Noyce Conference Room
Working Group

All day

 

This event is closed to the public.

Cumulative culture is arguably the crucial evolutionary characteristic of humanity and the foundation of long-run economic growth. But what exactly accumulates? From an economic perspective, what accumulates over history is a growing stock of knowledge or ideas, raising productivity, expanding feasible technologies, and reshaping institutions. This stock is inherently informational: societies store, transmit, compress, and recombine ideas across generations, but the constraints change sharply as scale increases. In small societies, transmission is largely interpersonal and oral; in large societies, cumulative culture in knowledge production, allocation, and coordination is mostly codified and sustained through markets, firms, states, and scientific institutions. Economics has long recognized ideas as non-rival inputs to growth yet has only partly theorized the informational mechanisms governing their creation and circulation.

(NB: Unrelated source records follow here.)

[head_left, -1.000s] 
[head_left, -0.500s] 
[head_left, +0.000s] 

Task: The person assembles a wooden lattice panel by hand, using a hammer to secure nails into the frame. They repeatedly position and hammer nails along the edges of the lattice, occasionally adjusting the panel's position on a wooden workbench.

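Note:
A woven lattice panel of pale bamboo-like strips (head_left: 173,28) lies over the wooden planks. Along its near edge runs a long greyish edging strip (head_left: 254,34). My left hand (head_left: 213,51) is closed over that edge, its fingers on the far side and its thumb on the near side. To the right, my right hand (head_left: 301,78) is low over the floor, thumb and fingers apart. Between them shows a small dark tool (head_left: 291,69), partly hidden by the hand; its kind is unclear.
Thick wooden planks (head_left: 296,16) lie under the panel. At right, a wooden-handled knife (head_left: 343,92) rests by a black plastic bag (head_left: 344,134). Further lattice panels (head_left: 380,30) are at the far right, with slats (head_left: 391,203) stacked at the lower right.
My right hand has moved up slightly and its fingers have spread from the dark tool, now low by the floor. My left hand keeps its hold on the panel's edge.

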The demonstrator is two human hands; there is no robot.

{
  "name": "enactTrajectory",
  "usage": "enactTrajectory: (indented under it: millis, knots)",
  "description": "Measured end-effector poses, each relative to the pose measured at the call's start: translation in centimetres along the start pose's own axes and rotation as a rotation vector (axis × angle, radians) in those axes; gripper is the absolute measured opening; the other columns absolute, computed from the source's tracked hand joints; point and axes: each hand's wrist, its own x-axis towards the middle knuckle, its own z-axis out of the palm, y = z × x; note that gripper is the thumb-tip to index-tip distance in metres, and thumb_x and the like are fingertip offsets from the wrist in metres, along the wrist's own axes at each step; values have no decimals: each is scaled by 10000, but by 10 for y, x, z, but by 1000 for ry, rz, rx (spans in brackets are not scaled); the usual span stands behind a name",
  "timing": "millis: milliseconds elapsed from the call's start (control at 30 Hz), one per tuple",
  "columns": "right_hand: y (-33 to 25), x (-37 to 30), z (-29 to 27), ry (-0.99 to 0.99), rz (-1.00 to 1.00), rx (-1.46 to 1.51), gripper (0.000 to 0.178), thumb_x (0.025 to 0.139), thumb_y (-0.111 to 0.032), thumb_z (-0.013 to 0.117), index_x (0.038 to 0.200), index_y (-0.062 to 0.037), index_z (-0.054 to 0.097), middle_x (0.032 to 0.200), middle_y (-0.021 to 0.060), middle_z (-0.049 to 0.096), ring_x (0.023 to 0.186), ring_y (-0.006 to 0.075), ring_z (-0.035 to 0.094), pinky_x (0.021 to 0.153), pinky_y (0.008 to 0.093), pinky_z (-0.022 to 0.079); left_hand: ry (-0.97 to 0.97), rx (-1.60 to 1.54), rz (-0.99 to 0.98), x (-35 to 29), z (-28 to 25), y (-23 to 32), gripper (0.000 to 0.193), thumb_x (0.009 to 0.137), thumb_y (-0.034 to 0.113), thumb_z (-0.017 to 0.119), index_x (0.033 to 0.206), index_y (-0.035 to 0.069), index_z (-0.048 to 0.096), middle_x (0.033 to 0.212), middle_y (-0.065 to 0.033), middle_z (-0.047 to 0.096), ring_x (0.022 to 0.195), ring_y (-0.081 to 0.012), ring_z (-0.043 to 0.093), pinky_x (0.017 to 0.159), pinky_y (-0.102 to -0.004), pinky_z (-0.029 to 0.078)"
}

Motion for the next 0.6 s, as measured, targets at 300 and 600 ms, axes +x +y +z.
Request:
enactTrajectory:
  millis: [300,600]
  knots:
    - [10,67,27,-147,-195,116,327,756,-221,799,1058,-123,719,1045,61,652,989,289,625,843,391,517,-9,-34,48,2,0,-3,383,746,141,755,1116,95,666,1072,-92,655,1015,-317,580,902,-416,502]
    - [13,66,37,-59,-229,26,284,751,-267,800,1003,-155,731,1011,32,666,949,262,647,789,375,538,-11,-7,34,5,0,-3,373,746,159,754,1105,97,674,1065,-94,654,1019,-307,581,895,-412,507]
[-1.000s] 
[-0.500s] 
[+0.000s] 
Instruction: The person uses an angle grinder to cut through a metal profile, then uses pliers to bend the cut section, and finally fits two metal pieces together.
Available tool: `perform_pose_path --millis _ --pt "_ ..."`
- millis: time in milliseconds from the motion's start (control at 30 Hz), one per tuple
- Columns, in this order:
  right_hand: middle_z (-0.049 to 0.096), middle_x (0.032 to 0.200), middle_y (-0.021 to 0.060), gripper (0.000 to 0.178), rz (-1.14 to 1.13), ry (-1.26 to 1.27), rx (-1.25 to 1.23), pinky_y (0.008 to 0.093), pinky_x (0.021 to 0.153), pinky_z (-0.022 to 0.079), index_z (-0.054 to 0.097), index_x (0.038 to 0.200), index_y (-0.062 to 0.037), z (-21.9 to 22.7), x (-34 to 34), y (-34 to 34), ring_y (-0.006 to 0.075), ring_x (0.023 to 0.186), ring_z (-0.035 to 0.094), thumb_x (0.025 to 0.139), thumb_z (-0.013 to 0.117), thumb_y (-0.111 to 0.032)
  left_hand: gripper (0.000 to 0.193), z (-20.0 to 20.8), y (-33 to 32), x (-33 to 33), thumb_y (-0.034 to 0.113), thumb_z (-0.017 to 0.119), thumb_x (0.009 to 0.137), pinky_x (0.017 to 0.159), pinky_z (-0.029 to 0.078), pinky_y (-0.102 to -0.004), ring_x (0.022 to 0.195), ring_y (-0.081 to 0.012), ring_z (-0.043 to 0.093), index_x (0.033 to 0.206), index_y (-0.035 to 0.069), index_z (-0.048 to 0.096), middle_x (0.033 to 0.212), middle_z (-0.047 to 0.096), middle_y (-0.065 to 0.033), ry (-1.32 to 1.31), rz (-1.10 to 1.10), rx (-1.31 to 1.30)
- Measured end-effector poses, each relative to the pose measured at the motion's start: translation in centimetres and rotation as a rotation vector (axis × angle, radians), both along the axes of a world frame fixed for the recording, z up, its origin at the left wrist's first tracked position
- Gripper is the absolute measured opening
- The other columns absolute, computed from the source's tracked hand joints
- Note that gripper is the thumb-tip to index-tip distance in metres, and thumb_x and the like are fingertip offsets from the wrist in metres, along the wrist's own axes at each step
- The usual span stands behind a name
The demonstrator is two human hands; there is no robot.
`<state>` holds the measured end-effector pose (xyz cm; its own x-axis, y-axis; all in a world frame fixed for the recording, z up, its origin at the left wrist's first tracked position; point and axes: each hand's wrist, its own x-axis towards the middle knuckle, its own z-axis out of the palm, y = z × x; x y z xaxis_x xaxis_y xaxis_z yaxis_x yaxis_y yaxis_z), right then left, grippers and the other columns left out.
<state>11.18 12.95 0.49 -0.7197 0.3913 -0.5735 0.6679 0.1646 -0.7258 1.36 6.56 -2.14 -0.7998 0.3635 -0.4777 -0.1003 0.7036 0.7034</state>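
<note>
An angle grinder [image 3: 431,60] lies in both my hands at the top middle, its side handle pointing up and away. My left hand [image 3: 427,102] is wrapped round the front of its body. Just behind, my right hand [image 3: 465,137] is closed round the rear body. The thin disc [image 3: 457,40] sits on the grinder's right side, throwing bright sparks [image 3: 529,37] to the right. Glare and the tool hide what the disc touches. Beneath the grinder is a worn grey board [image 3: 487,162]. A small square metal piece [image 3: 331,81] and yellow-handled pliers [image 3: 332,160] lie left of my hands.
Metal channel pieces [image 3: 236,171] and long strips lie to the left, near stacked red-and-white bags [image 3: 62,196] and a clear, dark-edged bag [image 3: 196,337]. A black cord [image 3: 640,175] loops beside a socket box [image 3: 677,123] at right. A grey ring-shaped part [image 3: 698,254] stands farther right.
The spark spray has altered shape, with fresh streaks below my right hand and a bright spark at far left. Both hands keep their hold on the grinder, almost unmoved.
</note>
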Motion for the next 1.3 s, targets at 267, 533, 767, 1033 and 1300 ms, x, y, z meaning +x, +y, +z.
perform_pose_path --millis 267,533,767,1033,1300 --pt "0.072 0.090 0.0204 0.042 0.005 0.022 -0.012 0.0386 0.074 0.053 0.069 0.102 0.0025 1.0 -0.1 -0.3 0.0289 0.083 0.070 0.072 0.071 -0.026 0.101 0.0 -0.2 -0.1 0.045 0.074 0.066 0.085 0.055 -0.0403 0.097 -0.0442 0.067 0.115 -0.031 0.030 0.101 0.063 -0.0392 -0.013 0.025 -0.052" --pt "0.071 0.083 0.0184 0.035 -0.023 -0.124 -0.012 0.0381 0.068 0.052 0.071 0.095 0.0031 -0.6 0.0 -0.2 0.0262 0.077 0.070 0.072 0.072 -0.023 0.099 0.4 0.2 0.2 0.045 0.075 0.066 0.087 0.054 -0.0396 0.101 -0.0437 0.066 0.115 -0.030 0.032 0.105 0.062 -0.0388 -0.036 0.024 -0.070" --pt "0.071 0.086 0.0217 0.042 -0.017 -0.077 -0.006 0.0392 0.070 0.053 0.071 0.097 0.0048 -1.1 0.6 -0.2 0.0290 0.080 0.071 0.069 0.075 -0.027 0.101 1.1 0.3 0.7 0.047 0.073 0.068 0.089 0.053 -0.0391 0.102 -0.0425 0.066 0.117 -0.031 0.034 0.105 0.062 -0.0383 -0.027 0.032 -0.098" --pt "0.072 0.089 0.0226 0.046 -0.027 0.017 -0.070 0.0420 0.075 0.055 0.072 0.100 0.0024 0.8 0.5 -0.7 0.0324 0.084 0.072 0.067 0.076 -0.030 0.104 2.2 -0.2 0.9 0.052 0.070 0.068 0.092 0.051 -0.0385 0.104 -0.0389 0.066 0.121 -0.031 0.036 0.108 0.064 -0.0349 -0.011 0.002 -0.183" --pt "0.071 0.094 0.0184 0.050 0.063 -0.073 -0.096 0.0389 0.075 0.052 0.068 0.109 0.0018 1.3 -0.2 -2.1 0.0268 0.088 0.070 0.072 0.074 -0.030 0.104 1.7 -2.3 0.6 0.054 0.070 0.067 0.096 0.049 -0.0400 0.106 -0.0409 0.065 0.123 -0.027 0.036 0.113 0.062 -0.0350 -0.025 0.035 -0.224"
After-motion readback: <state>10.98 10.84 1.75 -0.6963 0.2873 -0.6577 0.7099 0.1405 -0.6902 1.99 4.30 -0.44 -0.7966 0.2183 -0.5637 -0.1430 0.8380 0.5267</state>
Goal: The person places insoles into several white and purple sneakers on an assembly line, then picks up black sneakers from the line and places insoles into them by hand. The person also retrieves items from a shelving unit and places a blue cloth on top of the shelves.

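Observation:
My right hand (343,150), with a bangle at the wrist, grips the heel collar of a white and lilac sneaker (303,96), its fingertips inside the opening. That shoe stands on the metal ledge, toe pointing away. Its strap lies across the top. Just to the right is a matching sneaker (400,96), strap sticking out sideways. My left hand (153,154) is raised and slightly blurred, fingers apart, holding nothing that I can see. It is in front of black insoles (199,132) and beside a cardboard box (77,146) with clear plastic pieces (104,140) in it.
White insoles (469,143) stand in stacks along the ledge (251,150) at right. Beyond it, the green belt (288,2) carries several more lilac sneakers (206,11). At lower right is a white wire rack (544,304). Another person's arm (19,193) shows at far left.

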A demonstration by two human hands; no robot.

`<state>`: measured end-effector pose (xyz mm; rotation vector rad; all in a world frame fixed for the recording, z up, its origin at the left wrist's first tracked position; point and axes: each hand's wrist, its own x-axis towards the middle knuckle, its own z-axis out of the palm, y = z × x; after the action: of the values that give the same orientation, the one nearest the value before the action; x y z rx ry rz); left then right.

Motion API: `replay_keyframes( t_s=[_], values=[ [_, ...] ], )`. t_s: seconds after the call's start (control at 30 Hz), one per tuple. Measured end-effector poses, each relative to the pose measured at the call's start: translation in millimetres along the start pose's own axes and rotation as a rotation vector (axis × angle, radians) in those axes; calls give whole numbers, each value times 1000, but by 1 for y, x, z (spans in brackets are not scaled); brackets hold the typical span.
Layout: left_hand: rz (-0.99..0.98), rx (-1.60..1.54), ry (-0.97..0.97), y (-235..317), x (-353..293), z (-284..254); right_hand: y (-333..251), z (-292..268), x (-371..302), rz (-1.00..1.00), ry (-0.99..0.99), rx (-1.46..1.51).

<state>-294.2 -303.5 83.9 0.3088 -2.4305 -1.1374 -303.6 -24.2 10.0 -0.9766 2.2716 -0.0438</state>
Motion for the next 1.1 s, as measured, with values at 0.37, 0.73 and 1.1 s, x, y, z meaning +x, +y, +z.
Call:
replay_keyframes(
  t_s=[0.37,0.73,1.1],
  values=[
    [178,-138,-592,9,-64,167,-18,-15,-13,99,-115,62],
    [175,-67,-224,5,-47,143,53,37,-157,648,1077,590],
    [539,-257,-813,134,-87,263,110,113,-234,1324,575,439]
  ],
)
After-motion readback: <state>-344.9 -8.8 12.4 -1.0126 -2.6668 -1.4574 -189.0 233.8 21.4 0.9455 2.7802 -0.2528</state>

Could the integration of computer science theory (its formalisms for measuring information and conceptualizing notions of search, storage, compression, look-up, algorithms, computational complexity, etc.) with economic history and anthropology offer a richer framework for understanding how the stock of knowledge accumulates? Might it help us understand why modern systems of science, technology, and governance seem to obey dynamics different from those emphasized in gene–culture coevolution or small-scale social models. This conversation is meant to shed light on big questions about long-run determinants of innovation, the historical importance of a “culture of growth” (? la Mokyr), and whether ideas are “getting harder to find” and what it means for human trajectories.